TO DO: The word "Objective" may appear in the records below. Report how many lines contain it, and write nothing besides the number.

MATERIAL PROVIDED:
○ ○ ○ ○ ○ ○ ○
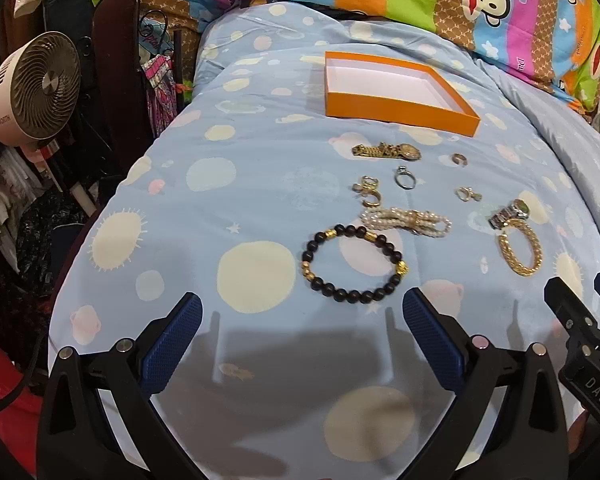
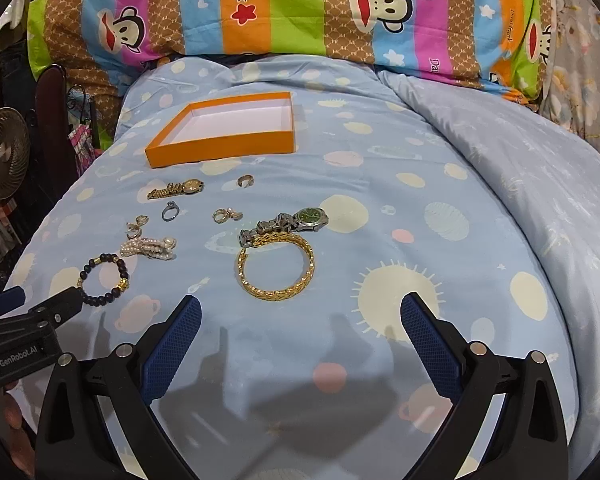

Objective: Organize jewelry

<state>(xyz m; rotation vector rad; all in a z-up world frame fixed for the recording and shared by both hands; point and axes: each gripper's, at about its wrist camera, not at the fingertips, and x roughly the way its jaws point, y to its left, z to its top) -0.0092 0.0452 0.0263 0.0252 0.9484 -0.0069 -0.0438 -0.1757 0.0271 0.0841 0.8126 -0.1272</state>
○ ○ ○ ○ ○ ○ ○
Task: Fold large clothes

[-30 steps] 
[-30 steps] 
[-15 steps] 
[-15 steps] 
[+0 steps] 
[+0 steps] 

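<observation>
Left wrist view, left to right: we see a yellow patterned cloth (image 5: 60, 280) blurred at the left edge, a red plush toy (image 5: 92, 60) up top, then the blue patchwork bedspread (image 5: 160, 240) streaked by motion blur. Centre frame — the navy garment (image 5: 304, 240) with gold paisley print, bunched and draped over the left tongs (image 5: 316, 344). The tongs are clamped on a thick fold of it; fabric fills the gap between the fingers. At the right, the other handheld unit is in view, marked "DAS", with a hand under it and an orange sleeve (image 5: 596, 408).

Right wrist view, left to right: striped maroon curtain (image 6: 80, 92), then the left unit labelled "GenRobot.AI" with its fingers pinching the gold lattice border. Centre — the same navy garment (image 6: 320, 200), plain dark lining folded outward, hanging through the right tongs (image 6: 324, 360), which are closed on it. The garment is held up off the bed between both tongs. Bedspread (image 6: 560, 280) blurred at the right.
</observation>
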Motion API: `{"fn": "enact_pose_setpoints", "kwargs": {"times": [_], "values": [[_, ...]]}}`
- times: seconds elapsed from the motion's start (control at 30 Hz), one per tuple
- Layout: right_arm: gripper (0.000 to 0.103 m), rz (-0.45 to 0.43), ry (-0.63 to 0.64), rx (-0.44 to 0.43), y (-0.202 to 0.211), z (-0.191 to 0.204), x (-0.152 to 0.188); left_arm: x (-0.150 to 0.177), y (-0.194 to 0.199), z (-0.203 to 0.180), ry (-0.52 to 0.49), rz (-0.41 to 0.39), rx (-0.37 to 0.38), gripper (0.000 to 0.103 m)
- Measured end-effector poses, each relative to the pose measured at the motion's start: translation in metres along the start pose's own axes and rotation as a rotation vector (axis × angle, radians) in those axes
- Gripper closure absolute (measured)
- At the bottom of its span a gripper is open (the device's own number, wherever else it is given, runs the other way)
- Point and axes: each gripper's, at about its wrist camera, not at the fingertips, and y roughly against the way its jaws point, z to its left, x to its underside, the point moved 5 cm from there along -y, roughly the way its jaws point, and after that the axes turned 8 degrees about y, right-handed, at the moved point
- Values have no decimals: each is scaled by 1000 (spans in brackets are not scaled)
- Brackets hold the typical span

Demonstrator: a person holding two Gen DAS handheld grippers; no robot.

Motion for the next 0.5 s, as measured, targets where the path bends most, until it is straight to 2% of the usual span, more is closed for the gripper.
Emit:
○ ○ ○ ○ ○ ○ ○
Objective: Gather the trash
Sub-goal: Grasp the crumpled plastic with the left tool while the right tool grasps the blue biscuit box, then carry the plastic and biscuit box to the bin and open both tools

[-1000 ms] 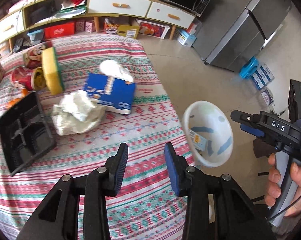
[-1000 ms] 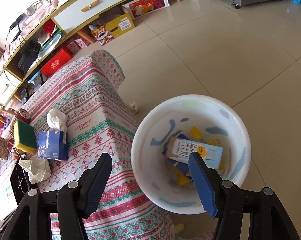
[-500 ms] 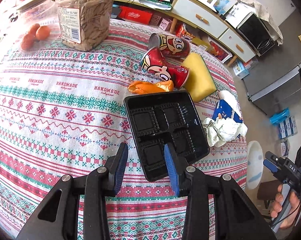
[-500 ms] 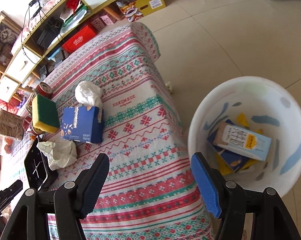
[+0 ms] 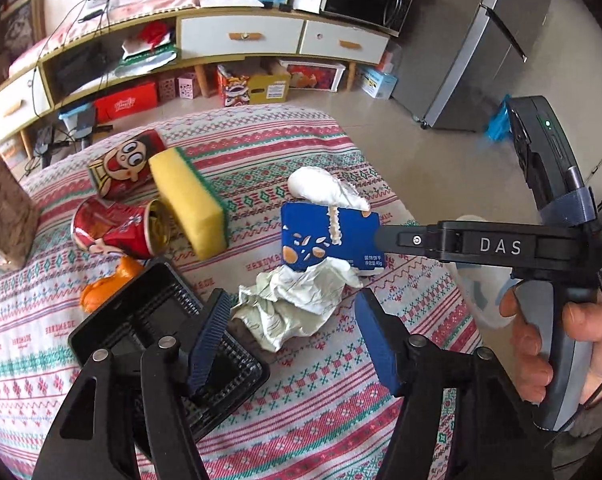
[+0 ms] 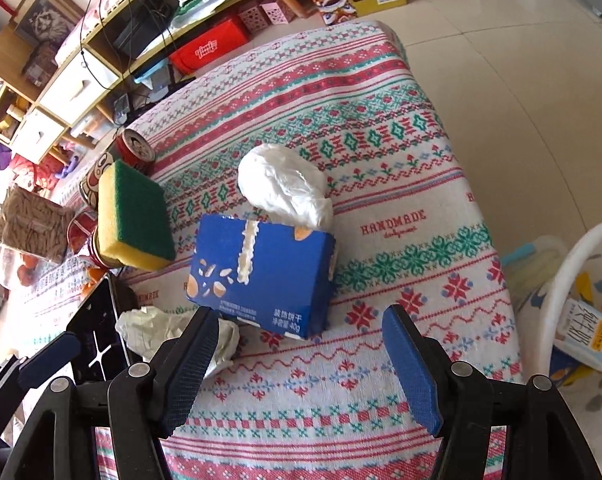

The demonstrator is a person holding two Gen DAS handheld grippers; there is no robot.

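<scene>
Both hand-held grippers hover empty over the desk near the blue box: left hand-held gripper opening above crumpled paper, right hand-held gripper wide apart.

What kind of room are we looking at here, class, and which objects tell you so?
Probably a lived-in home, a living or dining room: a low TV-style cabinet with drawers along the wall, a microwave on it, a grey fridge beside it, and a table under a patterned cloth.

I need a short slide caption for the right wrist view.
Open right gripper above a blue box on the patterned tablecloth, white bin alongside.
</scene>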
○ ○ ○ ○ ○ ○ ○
YOUR RESPONSE: 2